E.g. assume that there are 2 tasks:
Task A: interrupted by timer few times
(utime, stime, se.sum_sched_runtime) = (50, 50, 1000000000)
=> total of runtime is 1 sec, but utime + stime is 100 ms
Task B: interrupted by timer many times
(utime, stime, se.sum_sched_runtime) = (50, 50, 10000000)
=> total of runtime is 10 ms, but utime + stime is 100 ms
You can see task_[su]time() works well for these tasks.
> What about that?
>
> diff --git a/kernel/sched.c b/kernel/sched.c
> index 1f8d028..9db1cbc 100644
> --- a/kernel/sched.c
> +++ b/kernel/sched.c
> @@ -5194,7 +5194,7 @@ cputime_t task_utime(struct task_struct *p)
> }
> utime = (cputime_t)temp;
>
> - p->prev_utime = max(p->prev_utime, utime);
> + p->prev_utime = max(p->prev_utime, max(p->utime, utime));
> return p->prev_utime;
> }
I think this makes things worse.
without this patch:
Task A prev_utime: 500 ms (= accurate)
Task B prev_utime: 5 ms (= accurate)
with this patch:
Task A prev_utime: 500 ms (= accurate)
Task B prev_utime: 50 ms (= not accurate)
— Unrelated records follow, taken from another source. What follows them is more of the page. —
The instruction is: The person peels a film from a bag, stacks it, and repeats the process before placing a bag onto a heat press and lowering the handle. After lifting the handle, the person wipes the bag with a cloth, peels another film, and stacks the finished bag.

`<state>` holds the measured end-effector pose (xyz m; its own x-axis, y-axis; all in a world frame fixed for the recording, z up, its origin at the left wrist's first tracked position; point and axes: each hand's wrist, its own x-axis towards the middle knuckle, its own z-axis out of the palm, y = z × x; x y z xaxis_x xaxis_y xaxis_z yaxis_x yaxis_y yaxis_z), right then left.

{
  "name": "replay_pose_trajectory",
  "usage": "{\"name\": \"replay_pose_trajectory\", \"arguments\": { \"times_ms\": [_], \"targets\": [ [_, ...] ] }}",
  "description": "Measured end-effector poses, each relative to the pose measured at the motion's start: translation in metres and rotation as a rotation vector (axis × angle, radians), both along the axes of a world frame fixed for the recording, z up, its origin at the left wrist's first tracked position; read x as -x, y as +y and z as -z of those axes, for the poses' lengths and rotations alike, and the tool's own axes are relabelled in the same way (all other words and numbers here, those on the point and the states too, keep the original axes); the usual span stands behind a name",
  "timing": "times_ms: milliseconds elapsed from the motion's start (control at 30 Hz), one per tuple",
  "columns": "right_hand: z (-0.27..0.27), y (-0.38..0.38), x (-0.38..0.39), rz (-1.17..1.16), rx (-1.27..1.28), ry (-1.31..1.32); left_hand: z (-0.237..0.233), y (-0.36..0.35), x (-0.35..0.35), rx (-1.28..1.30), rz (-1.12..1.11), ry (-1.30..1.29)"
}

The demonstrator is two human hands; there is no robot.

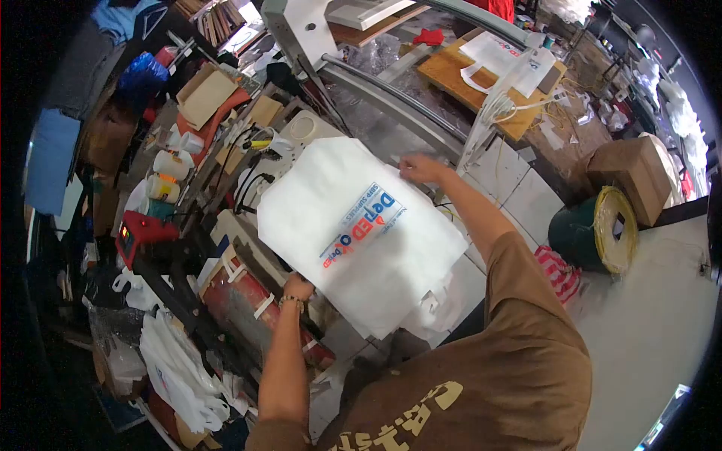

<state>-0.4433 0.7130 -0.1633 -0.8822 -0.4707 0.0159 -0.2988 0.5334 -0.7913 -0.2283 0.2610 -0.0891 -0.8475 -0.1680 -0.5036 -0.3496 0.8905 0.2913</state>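
A white non-woven bag [361,233] with a blue and red printed logo lies spread flat in front of me on the work surface. My left hand [298,288] grips its near left edge, just above a red padded roller [248,308]. My right hand [421,170] holds the bag's far right edge, the fingers pinching the fabric. Under the bag's near corner, more white bags with handles [432,304] stick out.
A metal machine frame [391,98] crosses behind the bag. A red control box [143,233] and white cups [169,177] sit at the left. A pile of white bags [180,368] lies lower left. More printed bags [504,64] rest on a wooden table; a green drum [594,233] stands right.
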Motion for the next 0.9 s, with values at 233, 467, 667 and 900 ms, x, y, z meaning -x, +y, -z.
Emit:
{"name": "replay_pose_trajectory", "arguments": {
  "times_ms": [233, 467, 667, 900],
  "targets": [
    [-0.061, -0.023, -0.019, 0.049, -0.114, 0.158, 0.001, 0.015, -0.029, -0.392, -0.54, 0.277],
    [-0.047, -0.027, -0.019, 0.08, 0.05, 0.015, 0.061, -0.012, -0.047, -1.098, -0.952, 0.282],
    [-0.083, -0.018, -0.036, 0.043, -0.042, -0.43, -0.013, 0.055, -0.057, -1.25, -0.975, 0.177],
    [-0.096, -0.029, -0.064, 0.0, -0.286, -0.53, -0.018, 0.07, -0.039, -1.107, -0.859, -0.154]
  ]
}}
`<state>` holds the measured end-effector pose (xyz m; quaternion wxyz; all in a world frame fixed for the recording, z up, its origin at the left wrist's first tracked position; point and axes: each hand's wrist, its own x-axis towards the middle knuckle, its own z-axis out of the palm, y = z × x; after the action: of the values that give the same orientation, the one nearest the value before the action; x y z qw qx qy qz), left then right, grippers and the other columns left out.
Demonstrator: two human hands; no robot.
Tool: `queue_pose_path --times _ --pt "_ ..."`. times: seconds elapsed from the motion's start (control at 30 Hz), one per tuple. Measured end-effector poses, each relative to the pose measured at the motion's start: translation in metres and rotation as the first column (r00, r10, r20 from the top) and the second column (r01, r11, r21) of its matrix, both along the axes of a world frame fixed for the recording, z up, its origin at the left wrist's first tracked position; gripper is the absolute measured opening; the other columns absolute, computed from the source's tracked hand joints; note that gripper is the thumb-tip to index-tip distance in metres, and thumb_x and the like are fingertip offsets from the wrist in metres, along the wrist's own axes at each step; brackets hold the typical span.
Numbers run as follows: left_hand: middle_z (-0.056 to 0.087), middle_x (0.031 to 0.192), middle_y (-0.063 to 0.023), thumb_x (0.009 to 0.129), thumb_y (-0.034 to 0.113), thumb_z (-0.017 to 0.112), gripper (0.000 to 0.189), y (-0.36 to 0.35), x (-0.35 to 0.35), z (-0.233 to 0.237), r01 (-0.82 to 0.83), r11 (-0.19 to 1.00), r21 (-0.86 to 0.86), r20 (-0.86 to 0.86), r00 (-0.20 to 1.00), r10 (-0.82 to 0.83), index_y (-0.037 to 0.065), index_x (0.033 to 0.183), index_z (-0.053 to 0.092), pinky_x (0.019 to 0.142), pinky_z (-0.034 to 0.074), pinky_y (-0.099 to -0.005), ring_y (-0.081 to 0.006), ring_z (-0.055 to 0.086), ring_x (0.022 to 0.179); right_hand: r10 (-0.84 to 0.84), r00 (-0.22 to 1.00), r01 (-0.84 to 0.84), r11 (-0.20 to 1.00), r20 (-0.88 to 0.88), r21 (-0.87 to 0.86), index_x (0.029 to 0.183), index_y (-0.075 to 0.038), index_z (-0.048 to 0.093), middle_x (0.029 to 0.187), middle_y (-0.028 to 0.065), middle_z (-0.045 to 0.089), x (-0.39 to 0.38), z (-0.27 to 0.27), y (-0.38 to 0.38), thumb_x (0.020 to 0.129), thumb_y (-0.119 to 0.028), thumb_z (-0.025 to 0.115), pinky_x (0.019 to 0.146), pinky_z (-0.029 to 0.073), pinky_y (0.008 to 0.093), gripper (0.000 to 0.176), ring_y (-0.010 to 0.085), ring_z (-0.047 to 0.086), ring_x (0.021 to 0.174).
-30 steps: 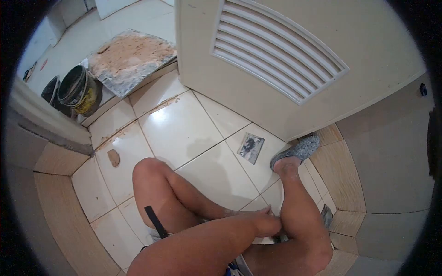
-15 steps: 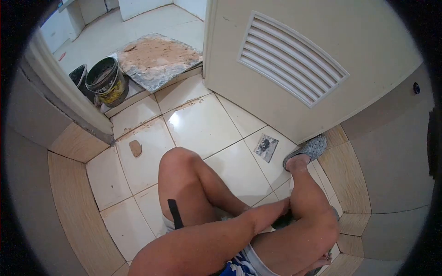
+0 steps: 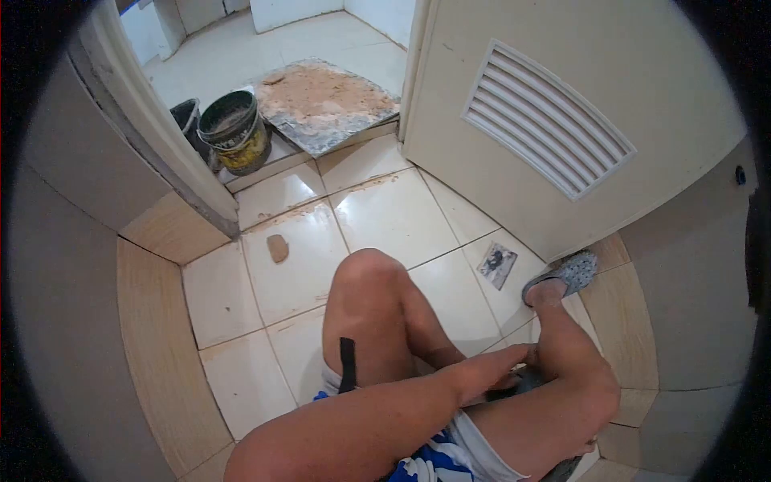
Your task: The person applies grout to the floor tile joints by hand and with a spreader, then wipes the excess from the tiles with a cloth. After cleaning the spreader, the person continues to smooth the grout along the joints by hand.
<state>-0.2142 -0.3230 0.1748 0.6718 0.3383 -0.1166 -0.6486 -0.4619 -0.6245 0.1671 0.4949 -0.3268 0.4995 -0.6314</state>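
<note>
Below the vented door [image 3: 554, 112], a seated person's left hand [image 3: 522, 355] reaches across to the bent right leg [image 3: 554, 337]; whether its fingers are closed cannot be told. A dark object [image 3: 514, 387] lies near it, below the door. The right hand [image 3: 591, 447], farther below the door, shows only fingertips (the thigh hides the rest), its grip unclear, beside a dark grey item [image 3: 562, 469]. Left of the door sit buckets [image 3: 234, 136] and a powdery board [image 3: 321, 100].
</note>
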Motion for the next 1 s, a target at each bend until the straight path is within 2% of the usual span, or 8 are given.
queue_pose_path --times 0.3,0.33,0.43,0.47,0.5,0.6,0.83,1.0 --pt "0.060 0.130 -0.0109 0.093 0.038 0.059 0.041 -0.035 -0.009 -0.033 0.044 0.993 0.109 0.387 0.918 -0.083 0.008 0.121 0.059 0.100 0.045 -0.0427 -0.0264 0.058 0.118 0.059 0.993 -0.061 0.998 0.099 0.014 0.111 -0.012 0.053 0.088 0.0023 0.050 -0.015 -0.013 0.007 0.093 -0.050 0.043 0.077 0.043 0.0401 0.044 0.0215 0.046 0.076" --pt "0.060 0.130 -0.0109 0.093 0.038 0.059 0.041 -0.045 -0.009 -0.036 0.055 0.990 0.129 0.443 0.890 -0.107 0.008 0.120 0.060 0.099 0.045 -0.0429 -0.0265 0.058 0.118 -0.013 0.999 0.012 0.999 0.052 0.033 0.112 -0.011 0.053 0.099 0.0054 0.050 -0.008 -0.005 0.018 0.092 -0.053 0.042 0.085 0.041 0.0439 0.047 0.0245 0.045 0.086" --pt "0.061 0.129 -0.0110 0.093 0.038 0.059 0.040 -0.076 -0.015 -0.045 0.088 0.976 0.198 0.596 0.780 -0.191 0.008 0.119 0.061 0.099 0.045 -0.0434 -0.0269 0.058 0.118 -0.046 0.994 0.042 0.998 0.094 0.046 0.114 -0.009 0.051 0.104 0.0081 0.046 0.014 0.033 0.066 0.092 -0.052 0.040 0.090 0.037 0.0468 0.050 0.0259 0.042 0.095" --pt "0.061 0.129 -0.0111 0.093 0.038 0.059 0.040 -0.086 -0.018 -0.048 0.095 0.970 0.223 0.638 0.738 -0.219 0.008 0.118 0.061 0.099 0.045 -0.0436 -0.0271 0.058 0.118 -0.008 0.995 0.005 0.999 0.104 0.033 0.114 -0.008 0.049 0.096 0.0061 0.049 0.012 0.037 0.070 0.092 -0.049 0.041 0.078 0.043 0.0400 0.048 0.0219 0.046 0.083" --pt "0.061 0.129 -0.0111 0.093 0.038 0.059 0.039 -0.094 -0.021 -0.050 0.102 0.964 0.247 0.671 0.699 -0.246 0.008 0.118 0.062 0.099 0.045 -0.0437 -0.0272 0.058 0.117 -0.025 0.993 0.022 0.999 0.111 0.026 0.114 -0.008 0.049 0.096 0.0061 0.049 0.003 0.036 0.072 0.092 -0.049 0.041 0.078 0.043 0.0400 0.048 0.0219 0.046 0.083" --pt "0.062 0.128 -0.0112 0.093 0.037 0.059 0.038 -0.115 -0.028 -0.056 0.103 0.944 0.314 0.736 0.602 -0.310 0.007 0.117 0.063 0.098 0.046 -0.0443 -0.0276 0.059 0.117 0.005 0.984 0.003 0.999 0.179 -0.044 0.084 -0.016 0.043 0.064 -0.0027 0.041 -0.014 0.027 0.066 0.092 -0.038 0.045 0.042 0.033 0.0255 0.023 0.0116 0.040 0.052" --pt "0.062 0.127 -0.0114 0.093 0.037 0.059 0.036 -0.141 -0.040 -0.064 0.066 0.907 0.417 0.797 0.453 -0.399 0.007 0.113 0.065 0.097 0.046 -0.0455 -0.0286 0.060 0.116 -0.042 0.982 0.047 0.999 0.184 -0.022 0.087 -0.014 0.046 0.069 -0.0017 0.041 -0.056 0.010 0.066 0.093 -0.039 0.041 0.046 0.031 0.0281 0.026 0.0129 0.039 0.055" --pt "0.063 0.126 -0.0115 0.093 0.036 0.059 0.035 -0.145 -0.029 -0.068 -0.014 0.881 0.472 0.805 0.415 -0.424 0.007 0.111 0.067 0.097 0.047 -0.0464 -0.0294 0.060 0.115 -0.032 0.987 0.035 0.999 0.157 -0.020 0.093 -0.014 0.048 0.074 -0.0015 0.044 -0.072 -0.013 0.052 0.094 -0.041 0.040 0.049 0.032 0.0272 0.028 0.0126 0.040 0.058"
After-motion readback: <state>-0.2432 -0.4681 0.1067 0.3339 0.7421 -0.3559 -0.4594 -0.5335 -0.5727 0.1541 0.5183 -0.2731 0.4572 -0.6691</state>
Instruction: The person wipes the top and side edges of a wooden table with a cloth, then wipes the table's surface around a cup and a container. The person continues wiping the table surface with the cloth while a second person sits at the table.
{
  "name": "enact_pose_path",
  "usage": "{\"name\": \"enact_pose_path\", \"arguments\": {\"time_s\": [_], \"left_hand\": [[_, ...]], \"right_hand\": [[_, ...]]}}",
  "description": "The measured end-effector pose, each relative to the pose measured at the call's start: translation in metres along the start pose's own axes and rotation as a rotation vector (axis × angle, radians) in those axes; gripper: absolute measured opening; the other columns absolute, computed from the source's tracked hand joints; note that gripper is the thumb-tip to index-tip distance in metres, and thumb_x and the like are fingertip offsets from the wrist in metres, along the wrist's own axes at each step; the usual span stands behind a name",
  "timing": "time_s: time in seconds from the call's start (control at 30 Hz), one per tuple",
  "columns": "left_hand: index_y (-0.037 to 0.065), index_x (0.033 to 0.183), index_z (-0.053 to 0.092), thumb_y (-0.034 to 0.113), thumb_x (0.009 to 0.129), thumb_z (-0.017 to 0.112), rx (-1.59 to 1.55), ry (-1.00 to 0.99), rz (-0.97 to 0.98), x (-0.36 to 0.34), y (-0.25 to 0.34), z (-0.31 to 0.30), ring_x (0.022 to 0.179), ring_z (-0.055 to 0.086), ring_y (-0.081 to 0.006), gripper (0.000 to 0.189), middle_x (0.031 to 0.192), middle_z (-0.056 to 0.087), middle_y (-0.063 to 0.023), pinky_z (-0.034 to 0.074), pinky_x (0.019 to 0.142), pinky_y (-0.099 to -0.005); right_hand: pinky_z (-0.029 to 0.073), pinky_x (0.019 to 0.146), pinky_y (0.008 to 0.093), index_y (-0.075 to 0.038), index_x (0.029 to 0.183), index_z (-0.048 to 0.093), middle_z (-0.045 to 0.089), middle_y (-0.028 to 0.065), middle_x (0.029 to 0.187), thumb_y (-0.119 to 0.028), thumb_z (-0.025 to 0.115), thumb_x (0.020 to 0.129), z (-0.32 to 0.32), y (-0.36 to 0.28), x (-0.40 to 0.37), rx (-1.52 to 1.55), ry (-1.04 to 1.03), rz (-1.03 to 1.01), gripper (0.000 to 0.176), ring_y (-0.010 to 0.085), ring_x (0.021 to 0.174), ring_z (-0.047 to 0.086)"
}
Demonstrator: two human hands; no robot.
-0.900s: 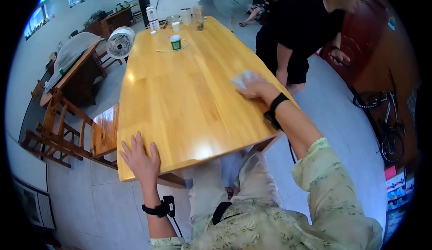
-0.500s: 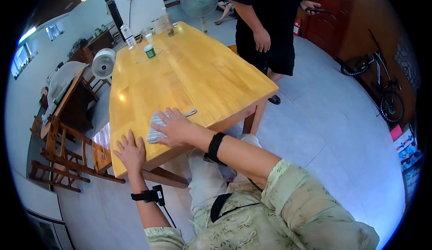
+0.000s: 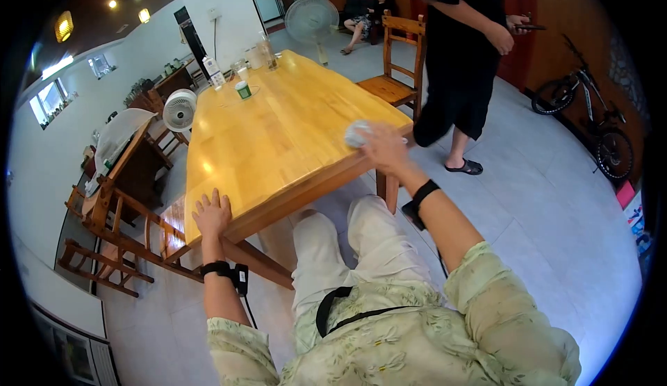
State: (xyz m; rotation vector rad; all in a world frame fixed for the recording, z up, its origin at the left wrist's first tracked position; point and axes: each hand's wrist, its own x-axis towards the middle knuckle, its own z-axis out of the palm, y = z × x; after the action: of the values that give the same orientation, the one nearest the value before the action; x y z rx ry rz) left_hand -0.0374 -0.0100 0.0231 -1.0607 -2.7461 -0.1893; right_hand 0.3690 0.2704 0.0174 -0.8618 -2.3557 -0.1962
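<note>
My right hand (image 3: 384,148) is at the near right corner of the wooden table (image 3: 292,125), pressing on a grey-and-white cloth (image 3: 358,134). The hand and cloth are smeared by motion, and the palm hides part of the cloth. In the earlier frame the cloth shows stripes and a hanging loop. My left hand (image 3: 212,214) rests open near the table's near left corner, fingers spread on the wood, holding nothing.
Toward the table's far end stand a green-and-white tub (image 3: 242,90), a white bottle (image 3: 213,72) and several jars. A person in black (image 3: 458,59) stands right of the table beside a wooden chair (image 3: 392,88). Another wooden chair (image 3: 174,230) is at the left.
My right hand and the cloth have moved right across the near end of the table. My left hand stays on the wood. The person in black has shifted right, revealing the chair.
</note>
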Motion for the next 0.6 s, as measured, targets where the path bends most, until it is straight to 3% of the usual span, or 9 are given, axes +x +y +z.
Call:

Note that task_stime() calculates prev_stime using this prev_utime:
without this patch:
Task A prev_stime: 500 ms (= accurate)
Task B prev_stime: 5 ms (= not accurate)
with this patch:
Task A prev_stime: 500 ms (= accurate)
Task B prev_stime: 0 ms (= not accurate)
>
> diff --git a/kernel/sys.c b/kernel/sys.c
> index ce17760..8be5b75 100644
> --- a/kernel/sys.c
> +++ b/kernel/sys.c
> @@ -914,8 +914,8 @@ void do_sys_times(struct tms *tms)
> struct task_cputime cputime;
> cputime_t cutime, cstime;
>
> - thread_group_cputime(current, &cputime);
> spin_lock_irq(¤t->sighand->siglock);
> + thread_group_cputime(current, &cputime);
> cutime = current->signal->cutime;
> cstime = current->signal->cstime;
> spin_unlock_irq(¤t->sighand->siglock);
>
> It's on top of Hidetoshi patch and fix utime decrease problem
> on my system.
How about the stime decrease problem which can be caused by same
logic?
According to my labeling, there are 2 unresolved problem [1]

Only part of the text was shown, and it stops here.